I understand that some people think that Shepherd Neame’s beers lack hops but I for one found that though I generally prefer something a little more hop heavy, they were fresh and lively and rather tasty so close to the brewery and kept as well as they are by the pubs.
You see the ales brewed by Shepherd Neame are based on traditional recipes where the flavours are more about soft balances between hop and malt, and what I think we’ll find as more beers come out of the Micro Brewery is that’s where the experimental or more modern beers will come.
Small batches, some to bottle but most to cask, of beers that aren’t what we might expect to come out of Shepherd Neame.
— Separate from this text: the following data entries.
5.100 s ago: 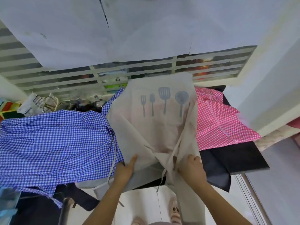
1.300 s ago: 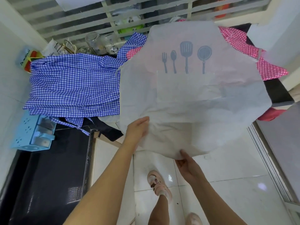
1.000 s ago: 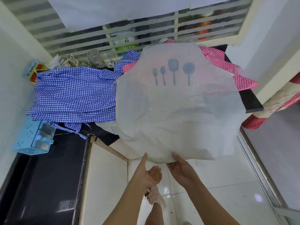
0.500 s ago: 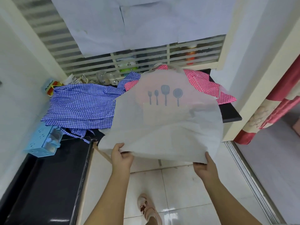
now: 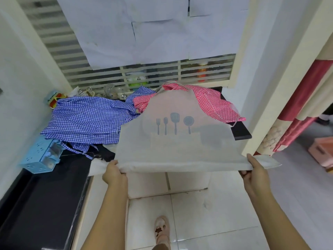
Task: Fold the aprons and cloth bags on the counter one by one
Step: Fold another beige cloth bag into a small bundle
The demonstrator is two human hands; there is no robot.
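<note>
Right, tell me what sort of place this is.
Probably a small home kitchen: a black counter, drinking glasses by the louvred window, and an apron printed with cooking utensils.

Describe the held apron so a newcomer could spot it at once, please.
Find the black counter below the slatted window. Over the pink gingham cloth, right of the blue gingham cloth, stretches the beige apron, its near hem gripped by the left hand and right hand. Only it is plain, printed with four grey utensils.
</note>
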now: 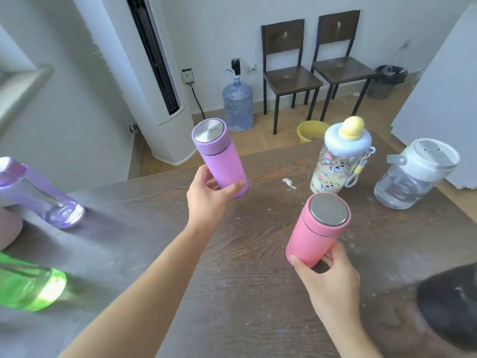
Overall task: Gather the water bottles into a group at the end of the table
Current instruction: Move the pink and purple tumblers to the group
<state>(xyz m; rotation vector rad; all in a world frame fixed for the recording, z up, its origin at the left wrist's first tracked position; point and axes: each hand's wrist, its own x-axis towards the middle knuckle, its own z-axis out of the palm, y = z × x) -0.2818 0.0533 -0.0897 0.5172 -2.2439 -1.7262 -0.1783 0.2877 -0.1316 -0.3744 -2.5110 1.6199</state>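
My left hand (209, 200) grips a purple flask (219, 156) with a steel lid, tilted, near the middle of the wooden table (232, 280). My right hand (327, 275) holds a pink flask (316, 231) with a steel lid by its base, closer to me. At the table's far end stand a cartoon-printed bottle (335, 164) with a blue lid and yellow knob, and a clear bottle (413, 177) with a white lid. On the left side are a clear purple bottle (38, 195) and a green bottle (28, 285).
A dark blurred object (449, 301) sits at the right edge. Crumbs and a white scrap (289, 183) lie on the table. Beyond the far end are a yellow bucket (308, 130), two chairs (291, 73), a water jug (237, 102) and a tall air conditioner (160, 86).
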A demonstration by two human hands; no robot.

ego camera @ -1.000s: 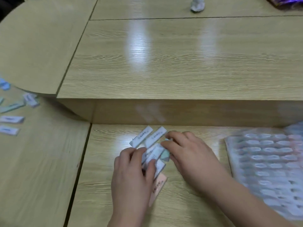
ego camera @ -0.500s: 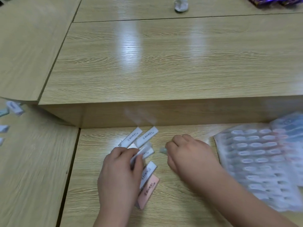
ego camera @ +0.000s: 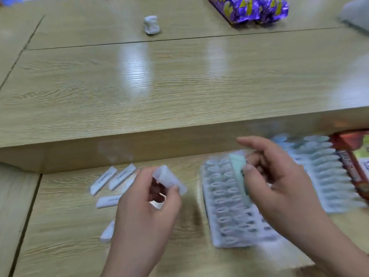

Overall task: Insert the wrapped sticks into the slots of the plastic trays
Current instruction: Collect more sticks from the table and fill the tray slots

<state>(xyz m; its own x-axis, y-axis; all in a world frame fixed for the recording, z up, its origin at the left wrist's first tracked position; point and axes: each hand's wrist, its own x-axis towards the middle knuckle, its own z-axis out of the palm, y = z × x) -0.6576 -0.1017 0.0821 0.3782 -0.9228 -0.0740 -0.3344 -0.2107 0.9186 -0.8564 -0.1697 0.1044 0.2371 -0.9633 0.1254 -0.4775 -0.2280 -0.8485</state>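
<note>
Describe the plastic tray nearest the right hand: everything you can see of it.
The near plastic tray is a thin, translucent, bluish-white moulded sheet with rows of narrow oval slots. It lies flat on the lower wooden desk, its long side running away from the camera, left of a second similar tray. The right hand hovers over its far right part, holding a pale green wrapped stick. Motion blur hides whether any slots are filled.
</note>
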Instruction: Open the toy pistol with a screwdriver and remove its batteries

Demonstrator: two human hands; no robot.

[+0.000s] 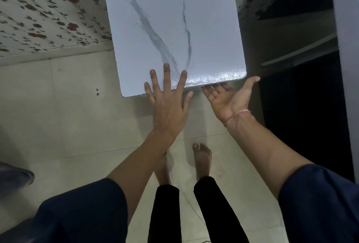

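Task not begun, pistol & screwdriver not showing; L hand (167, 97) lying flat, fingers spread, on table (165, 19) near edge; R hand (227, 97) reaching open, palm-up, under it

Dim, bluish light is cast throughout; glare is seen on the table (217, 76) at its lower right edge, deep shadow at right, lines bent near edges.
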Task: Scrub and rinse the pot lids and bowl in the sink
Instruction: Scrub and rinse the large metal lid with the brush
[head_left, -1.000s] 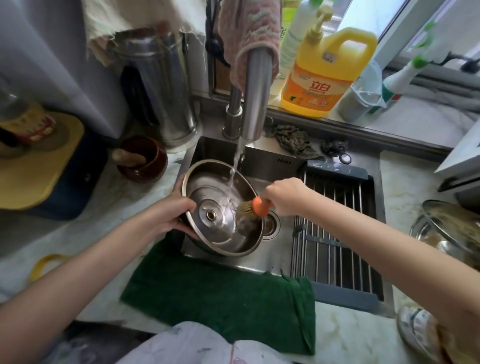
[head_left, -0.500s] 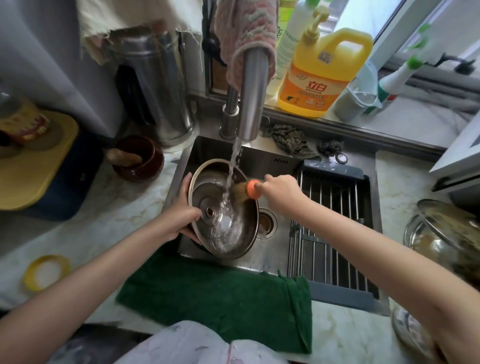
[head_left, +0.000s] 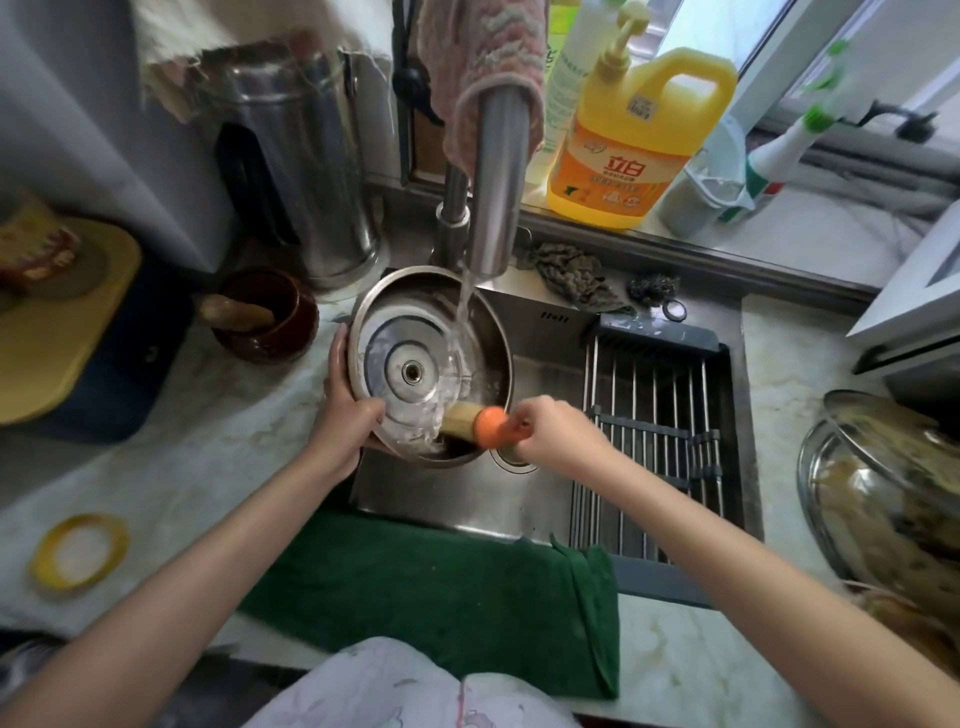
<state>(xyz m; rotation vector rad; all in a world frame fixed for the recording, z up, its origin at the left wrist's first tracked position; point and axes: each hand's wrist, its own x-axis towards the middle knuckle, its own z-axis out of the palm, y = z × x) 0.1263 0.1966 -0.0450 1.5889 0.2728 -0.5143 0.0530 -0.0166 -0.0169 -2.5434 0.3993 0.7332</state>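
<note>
**Obs.** Pot lid (head_left: 415, 338), steel, underside facing up. It is held tilted directly under the spout of the faucet (head_left: 493, 171), over the sink (head_left: 545, 374). Water (head_left: 464, 306) strikes the lid's upper right part and sheets down to the low edge nearest the person. Judgement: the tilt is deliberate, so the flow carries loosened dirt off instead of pooling.

**Left hand** (head_left: 343, 421) grips the rim on the side left of the faucet. The fingers (head_left: 337, 353) are curled behind the edge and the thumb lies over the front. Judgement: this braces the lid against the push of the brush.

**Right hand** (head_left: 558, 436), below and slightly right of the faucet, is clenched round the orange handle of a brush (head_left: 491, 426). The bristles touch the lid's low edge, where the water drains off. Judgement: scrubbing and rinsing are being done in one pass, and this lid is mid-step, not finished.

**Further out.**
- A wire rack (head_left: 660, 415) sits in the sink right of the faucet. It is the likely landing place for washed pieces.
- A green cloth (head_left: 441, 582) hangs over the desk (head_left: 171, 457) edge in front of the faucet, probably to catch drips.
- A yellow detergent jug (head_left: 639, 140) stands just right of the faucet on the ledge behind, within reach.
- A brown cup (head_left: 265, 317) stands left of the faucet.
- A second steel-rimmed lid (head_left: 883, 493) sits on the desk far right of the faucet. I cannot tell whether it has been washed.
- I could not pick out the bowl.
</note>
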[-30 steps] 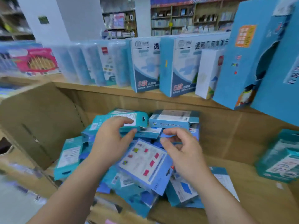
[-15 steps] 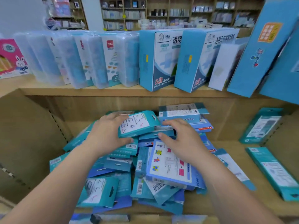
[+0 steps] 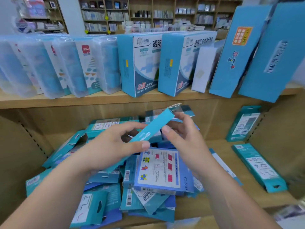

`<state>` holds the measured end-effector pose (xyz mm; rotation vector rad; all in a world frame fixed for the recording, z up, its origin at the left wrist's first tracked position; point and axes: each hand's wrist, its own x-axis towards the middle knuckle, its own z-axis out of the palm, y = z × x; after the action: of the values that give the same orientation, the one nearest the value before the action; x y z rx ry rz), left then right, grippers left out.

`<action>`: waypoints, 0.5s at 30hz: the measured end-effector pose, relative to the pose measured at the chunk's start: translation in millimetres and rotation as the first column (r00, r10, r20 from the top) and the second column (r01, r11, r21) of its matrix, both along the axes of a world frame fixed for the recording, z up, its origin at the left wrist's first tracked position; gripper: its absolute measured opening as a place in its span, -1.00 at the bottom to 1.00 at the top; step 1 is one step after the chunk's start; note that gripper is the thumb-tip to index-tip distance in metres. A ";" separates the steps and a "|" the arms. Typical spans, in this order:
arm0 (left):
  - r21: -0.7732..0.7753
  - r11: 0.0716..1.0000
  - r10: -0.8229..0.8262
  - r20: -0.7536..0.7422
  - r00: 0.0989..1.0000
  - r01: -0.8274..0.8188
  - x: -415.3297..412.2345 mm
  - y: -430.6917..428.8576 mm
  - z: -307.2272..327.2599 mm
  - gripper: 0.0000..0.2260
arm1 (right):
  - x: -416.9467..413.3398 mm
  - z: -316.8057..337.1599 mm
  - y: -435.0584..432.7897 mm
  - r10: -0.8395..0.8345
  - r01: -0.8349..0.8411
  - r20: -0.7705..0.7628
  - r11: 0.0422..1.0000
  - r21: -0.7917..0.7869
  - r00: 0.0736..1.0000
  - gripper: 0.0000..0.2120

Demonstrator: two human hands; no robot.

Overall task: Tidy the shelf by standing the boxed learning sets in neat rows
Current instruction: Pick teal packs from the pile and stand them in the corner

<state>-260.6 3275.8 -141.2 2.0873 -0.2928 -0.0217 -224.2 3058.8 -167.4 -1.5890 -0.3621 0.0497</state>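
Both hands hold one slim teal box (image 3: 155, 126) edge-on above a loose heap (image 3: 132, 184) of flat cardboard packs on the lower wooden shelf (image 3: 219, 192). The left hand (image 3: 107, 149) pinches its lower end, thumb under and fingers over; the right hand (image 3: 183, 138) has its grip closed on the upper part, thumb against the near face. The box tilts up to the right, its top flap open. A glossy blue pack (image 3: 158, 169) with printed figures lies on top of the heap. Two long teal packs (image 3: 259, 166) sit apart at the right, one flat, one leaning. On the upper shelf (image 3: 66, 100), clear plastic cases (image 3: 54, 66) and tall blue cartons (image 3: 140, 63) lean in a row.
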 end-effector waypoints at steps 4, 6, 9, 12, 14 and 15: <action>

Over lunch Moray and I talked about the company and the family and I promised much of the detail of what we talked about wasn’t for publication as I wasn’t so much interested in the details, the facts, as they can be found on the internet should you want them.
What I was most interested in was the feel of the place, how it functions day to day.
The answers I got from Moray were the same as I’d got from everyone else, and I’m pretty sure they were honest.
This is a company that prides itself on looking after its staff, that is open and honest about how it performs and what it does, and that was a rather refreshing thing to hear.
If, like the last time I visited a large brewery, Shepherd Neame were doing a media job on me, then they did it very well indeed.
But I really don’t think that they were.
And although I may not buy many of their bottled beers I’ll certainly look at them in a different light, and I’ve yet to try their new IPA and Double Stout which I have sitting in front of me in their lovely amber (brown) bottles, but I’ll be more than happy to drink their beer when I see it in a pub.
It may not be the most exciting beer in the world but it’s well made and effortlessly drinkable.
I caught the train home tired but happy, my first brew day a complete success in my mind.
I’d met yet more nice, friendly people in the brewing industry, been looked after immensely well and had a lot of fun with, and learned a massive amount about beer and brewing from Stewart, a remarkable man and Master Brewer.
What’s more he joined The Campaign For Really Good Beer.
A huge thank you to everyone at Shepherd Neame for their welcome and hospitality, especially to John, Moray, Pete, and most of all to Stewart for his time, patience and enthusiasm.